[asterisk-users] Asterisk Server : IDE HDD frequent crash

Matthew Rubenstein email at mattruby.com
Fri Oct 6 06:55:24 MST 2006


	I partitioned/formatted a new WD2500 with NTFS on a WinXP machine,
filled it with data (mostly 10MB FLAC and SHN soundfiles). Then
transferred it to an AAH Asterisk server box with a Digium TDM400P
(1FXO/1FXS) and an Audigy2 soundcard. I installed it as hdb, booting off
hda (no other drives). I mounted that drive with ntfs-fuse, and then
remotely mounted it from another machine (Ubuntu) with sshfs. fuse
doesn't fully work, so when I removed some files from the NTFS volume it
failed to remove the last file specified for removal from some
directories (and therefore their directories). I then opened several of
the existing remote files from my local workstation.

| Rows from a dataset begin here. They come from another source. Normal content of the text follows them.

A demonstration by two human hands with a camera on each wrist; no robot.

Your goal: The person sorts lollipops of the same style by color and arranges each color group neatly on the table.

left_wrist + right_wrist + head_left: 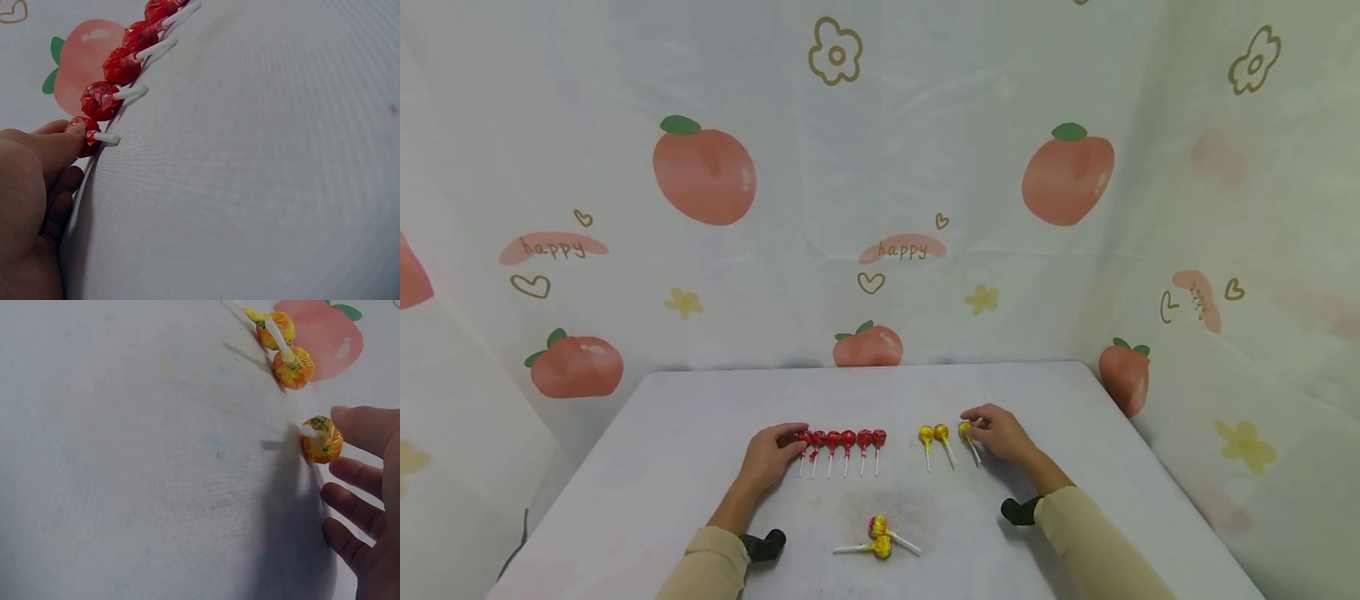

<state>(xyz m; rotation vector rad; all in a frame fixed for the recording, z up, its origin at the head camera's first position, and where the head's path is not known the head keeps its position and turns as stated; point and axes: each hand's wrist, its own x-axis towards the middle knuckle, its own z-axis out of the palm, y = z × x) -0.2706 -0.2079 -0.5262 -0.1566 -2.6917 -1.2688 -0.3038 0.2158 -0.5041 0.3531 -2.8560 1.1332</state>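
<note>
Lollipops stand out on the white table (700,408) in two rows, heads away from the person and sticks toward them. Six red lollipops (833,440) lie side by side left of centre, their long axes nearly parallel, stick ends slanting slightly left. Three yellow lollipops (927,435) lie right of centre: the first stick points almost straight at the person, the other two slant rightward. The left hand (766,458), its forearm angled inward and away from the person, pinches the head of the leftmost red one (92,149) between thumb and finger. The right hand (1003,435) reaches in from the right, fingers spread and loosely bent, thumb and forefinger by the head of the rightmost yellow one (323,440); I cannot tell whether they touch it. Nearer the person, two more lollipops (882,547) lie together, one stick pointing left, the other right and nearward.
</note>
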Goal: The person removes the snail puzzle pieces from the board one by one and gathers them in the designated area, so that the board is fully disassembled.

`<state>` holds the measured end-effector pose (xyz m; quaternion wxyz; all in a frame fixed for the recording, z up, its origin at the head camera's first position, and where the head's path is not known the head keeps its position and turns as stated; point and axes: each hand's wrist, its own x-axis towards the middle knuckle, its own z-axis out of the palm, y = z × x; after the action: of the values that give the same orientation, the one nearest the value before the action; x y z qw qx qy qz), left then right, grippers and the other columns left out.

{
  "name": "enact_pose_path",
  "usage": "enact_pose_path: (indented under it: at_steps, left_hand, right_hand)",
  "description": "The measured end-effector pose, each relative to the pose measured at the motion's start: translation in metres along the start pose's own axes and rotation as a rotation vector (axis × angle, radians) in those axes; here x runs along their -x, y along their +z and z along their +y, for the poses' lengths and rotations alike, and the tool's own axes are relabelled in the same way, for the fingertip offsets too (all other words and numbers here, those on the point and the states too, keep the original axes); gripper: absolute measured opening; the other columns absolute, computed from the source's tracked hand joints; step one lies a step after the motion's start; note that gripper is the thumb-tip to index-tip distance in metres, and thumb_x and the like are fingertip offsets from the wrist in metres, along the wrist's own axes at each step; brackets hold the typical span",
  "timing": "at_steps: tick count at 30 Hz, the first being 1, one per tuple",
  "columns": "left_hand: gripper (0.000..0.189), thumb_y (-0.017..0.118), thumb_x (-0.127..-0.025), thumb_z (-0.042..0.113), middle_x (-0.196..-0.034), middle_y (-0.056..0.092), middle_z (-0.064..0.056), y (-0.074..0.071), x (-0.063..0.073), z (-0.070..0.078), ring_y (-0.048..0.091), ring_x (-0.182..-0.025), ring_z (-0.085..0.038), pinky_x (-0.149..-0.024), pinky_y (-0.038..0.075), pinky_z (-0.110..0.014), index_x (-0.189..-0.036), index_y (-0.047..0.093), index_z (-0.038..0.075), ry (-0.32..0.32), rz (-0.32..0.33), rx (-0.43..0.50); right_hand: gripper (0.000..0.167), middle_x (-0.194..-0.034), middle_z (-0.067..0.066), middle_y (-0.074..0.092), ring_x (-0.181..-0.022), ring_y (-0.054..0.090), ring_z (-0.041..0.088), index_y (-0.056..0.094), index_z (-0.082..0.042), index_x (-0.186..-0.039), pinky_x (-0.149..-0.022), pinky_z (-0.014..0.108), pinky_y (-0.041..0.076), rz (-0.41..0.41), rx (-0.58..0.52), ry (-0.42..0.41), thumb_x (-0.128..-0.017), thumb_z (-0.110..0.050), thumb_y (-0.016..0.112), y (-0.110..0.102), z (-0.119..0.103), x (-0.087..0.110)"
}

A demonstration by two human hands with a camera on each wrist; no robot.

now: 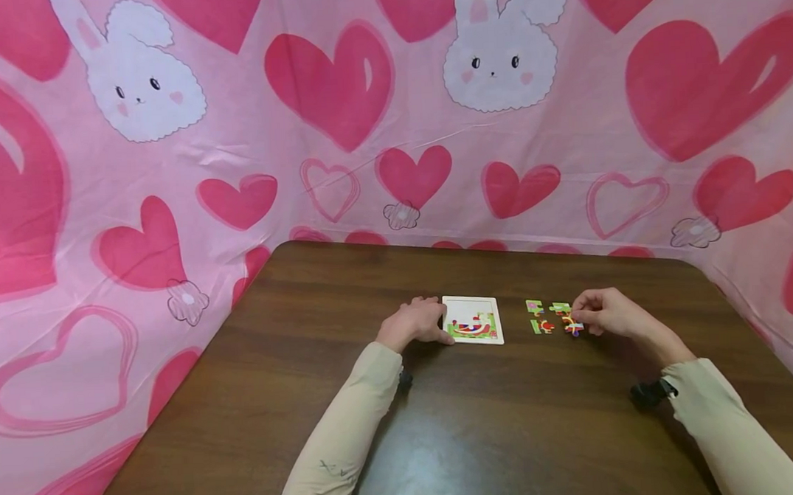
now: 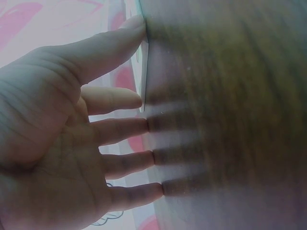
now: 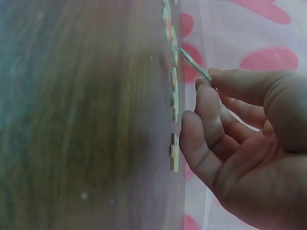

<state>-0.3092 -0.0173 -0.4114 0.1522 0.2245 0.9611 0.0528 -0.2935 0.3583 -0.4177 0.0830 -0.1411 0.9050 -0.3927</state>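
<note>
A square puzzle tray (image 1: pixel 499 323) with a pale rim lies on the table, its lower part filled with colourful pieces and its upper part bare white. At its left side rests my left hand (image 1: pixel 413 323), thumb and index finger touching the tray's edge. The other fingertips of that hand (image 2: pixel 62 129) meet the tabletop, fingers fairly straight. My right hand (image 1: pixel 608 312) pinches a jigsaw piece (image 3: pixel 194 63) between thumb and fingertip. That piece is tilted, one end up off the table. Beside it lie loose pieces, among them a green one (image 1: pixel 534 307) and a green-and-red one (image 1: pixel 543 327).
The brown wooden table (image 1: pixel 445 437) has rounded far corners. Behind and beside it hangs a pink cloth (image 1: pixel 431 128) printed with hearts and rabbits. Dark wrist straps, such as the right one (image 1: pixel 652 393), sit at the sleeve cuffs.
</note>
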Motion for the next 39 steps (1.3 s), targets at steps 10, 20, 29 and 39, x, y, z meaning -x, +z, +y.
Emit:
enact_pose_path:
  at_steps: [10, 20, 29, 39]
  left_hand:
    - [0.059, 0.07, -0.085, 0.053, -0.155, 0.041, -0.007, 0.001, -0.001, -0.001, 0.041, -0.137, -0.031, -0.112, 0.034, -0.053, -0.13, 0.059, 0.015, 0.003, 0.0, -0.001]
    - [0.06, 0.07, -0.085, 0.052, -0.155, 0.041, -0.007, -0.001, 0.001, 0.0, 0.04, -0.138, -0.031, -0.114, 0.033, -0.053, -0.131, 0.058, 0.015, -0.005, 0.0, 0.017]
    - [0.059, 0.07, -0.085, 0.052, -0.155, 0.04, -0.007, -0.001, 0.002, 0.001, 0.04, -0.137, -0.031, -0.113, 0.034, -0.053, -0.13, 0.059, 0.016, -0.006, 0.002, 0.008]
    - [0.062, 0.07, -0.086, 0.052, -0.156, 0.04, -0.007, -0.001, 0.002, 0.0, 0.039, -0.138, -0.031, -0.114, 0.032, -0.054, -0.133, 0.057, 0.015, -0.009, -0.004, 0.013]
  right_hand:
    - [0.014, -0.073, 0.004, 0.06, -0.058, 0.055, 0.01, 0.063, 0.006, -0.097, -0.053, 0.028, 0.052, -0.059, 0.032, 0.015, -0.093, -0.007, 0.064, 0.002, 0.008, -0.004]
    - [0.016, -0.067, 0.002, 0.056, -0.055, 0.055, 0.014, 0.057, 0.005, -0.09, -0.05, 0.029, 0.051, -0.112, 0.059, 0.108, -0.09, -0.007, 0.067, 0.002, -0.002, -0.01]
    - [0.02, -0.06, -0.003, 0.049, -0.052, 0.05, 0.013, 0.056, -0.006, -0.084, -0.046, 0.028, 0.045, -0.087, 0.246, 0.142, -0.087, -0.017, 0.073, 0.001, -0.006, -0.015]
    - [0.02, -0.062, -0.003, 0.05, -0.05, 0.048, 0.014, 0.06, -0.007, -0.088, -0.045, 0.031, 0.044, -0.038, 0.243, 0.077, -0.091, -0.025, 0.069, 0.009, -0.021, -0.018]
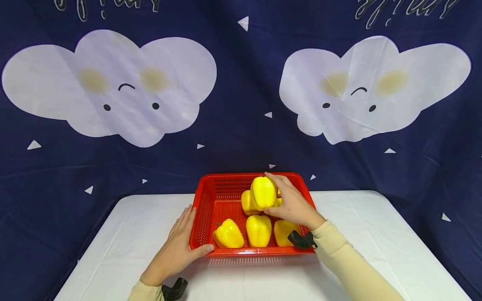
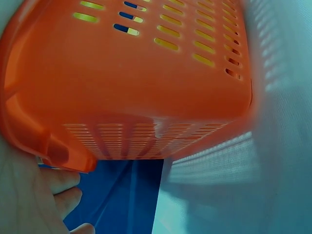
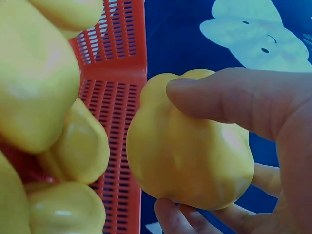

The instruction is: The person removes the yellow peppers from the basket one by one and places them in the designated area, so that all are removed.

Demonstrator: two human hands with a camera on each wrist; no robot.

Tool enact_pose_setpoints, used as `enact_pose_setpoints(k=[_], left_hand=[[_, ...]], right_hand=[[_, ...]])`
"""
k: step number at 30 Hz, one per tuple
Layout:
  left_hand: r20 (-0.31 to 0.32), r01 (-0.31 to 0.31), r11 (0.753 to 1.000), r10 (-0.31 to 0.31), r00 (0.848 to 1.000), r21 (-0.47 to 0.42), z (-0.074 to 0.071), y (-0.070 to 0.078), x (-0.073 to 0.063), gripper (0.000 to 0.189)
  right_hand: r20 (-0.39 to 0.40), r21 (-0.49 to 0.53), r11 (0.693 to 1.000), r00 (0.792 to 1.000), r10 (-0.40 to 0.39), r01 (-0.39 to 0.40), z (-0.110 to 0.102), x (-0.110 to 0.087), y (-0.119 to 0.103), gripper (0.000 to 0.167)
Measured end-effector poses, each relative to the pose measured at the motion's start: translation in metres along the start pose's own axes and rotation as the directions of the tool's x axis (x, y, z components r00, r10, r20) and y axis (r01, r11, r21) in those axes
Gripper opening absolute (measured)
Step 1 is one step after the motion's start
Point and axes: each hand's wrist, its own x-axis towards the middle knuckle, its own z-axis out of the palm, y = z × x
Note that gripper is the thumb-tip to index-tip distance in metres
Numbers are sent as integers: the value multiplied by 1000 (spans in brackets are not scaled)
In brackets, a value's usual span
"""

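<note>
In the head view my right hand (image 1: 295, 205) grips a yellow bell pepper (image 1: 263, 193) above the back right part of a red plastic basket (image 1: 226, 252). The right wrist view shows the thumb on one side of this bell pepper (image 3: 190, 146) and fingers on the other. My left hand (image 1: 177, 246) rests against the basket's front left corner, its fingers straight along the left side and the thumb on the front rim. More yellow bell peppers lie in the basket, among them one at front left (image 1: 229, 234) and one at front middle (image 1: 259, 231). Others are partly hidden by my right hand.
The basket stands on a white-covered table (image 1: 124, 242). Behind the table hangs a dark blue cloth (image 1: 241, 125) printed with white clouds. Black wrist mounts sit on the left wrist (image 1: 175, 289) and the right wrist (image 1: 302, 240).
</note>
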Motion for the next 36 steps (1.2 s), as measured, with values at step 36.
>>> enact_pose_setpoints(k=[36], left_hand=[[-11,-9,1000,8,1000,-15,1,-3,0,110]], right_hand=[[-123,-35,993,987,107,-112,-63,-44,48,95]])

	After about 6 hours, I got a CentOS kernel panic from the AAH server
with the NTFS drive, indicating an IRQ conflict. When I rebooted, it
continued to kernel panic. Until I rebooted with the Audigy2 soundcard
removed, which forced CentOS to deinstall the driver. After which point
I deleted the AC97 module for the motherboard soundchip, just to be
safe, then shut down, reinserted the Audigy2, restarted, let CentOS
automatically remove the AC97 configs, add the Audigy2 configs, and
continue normally. Except the drive is now marked "dirty", requiring
"chkdsk", which doesn't run on Linux, and has no Linux equivalent. The
NTFS tools that come with fuse and fix the most basic state problems had
no effect. But if I force mount, the drive mounts and reads files fine
(I don't write to it in its dirty state).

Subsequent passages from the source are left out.